### Exercise instructions
If a line below includes the string "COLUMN", copy it.
==========
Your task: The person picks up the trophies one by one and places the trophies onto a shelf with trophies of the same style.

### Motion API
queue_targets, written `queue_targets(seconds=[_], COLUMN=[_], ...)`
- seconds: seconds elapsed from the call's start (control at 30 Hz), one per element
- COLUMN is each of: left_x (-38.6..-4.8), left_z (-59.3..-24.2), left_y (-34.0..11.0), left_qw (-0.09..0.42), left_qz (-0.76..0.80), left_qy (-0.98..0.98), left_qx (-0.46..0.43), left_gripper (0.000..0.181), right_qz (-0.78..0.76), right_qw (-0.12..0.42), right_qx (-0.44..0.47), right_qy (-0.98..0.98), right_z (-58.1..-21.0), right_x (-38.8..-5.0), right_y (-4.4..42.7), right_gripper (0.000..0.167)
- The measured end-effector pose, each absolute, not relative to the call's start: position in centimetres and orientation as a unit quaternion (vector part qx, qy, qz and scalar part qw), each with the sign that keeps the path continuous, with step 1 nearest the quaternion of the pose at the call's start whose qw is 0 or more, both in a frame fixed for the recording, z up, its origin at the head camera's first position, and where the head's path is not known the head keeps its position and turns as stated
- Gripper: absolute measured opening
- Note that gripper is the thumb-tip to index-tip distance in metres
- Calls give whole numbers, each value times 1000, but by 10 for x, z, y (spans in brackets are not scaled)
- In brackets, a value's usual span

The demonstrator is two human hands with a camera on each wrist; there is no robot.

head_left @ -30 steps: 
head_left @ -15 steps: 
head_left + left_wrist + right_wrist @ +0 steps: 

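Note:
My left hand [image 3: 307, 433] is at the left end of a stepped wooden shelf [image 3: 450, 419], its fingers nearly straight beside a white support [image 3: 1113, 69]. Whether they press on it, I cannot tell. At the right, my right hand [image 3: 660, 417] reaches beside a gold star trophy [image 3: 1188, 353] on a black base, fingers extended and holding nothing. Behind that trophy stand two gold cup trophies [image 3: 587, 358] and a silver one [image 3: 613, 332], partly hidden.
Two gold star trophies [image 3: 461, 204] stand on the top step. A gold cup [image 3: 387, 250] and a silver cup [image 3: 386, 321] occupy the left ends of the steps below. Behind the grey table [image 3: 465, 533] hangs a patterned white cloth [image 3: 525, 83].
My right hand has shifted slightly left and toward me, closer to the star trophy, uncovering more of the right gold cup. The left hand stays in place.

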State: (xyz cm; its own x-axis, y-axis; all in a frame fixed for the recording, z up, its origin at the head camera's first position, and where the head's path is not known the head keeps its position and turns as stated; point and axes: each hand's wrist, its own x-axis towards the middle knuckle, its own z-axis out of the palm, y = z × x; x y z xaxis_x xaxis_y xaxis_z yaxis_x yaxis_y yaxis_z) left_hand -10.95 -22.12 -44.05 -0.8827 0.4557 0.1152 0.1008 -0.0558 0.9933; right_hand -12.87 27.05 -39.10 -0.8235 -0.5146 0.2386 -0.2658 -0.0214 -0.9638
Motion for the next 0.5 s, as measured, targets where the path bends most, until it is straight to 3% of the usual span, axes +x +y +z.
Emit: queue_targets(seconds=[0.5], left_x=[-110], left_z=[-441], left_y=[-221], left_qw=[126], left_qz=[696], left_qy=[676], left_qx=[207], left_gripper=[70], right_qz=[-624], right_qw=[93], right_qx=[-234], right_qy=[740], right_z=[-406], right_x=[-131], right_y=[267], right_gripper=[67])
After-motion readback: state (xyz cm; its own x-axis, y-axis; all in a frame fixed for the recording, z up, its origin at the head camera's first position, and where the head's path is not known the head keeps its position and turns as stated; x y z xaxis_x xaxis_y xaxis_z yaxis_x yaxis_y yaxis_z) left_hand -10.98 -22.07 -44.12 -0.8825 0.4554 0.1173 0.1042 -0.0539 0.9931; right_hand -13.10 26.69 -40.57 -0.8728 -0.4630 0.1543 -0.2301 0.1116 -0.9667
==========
### Answer
queue_targets, written `queue_targets(seconds=[_], COLUMN=[_], ...)`
- COLUMN is each of: left_x (-38.6..-4.8), left_z (-59.3..-24.2), left_y (-34.0..11.0), left_qw (-0.09..0.42), left_qz (-0.76..0.80), left_qy (-0.98..0.98), left_qx (-0.46..0.43), left_gripper (0.000..0.181), right_qz (-0.78..0.76), right_qw (-0.12..0.42), right_qx (-0.44..0.47), right_qy (-0.98..0.98), right_z (-58.1..-21.0), right_x (-38.8..-5.0), right_y (-4.4..42.7), right_gripper (0.000..0.167)

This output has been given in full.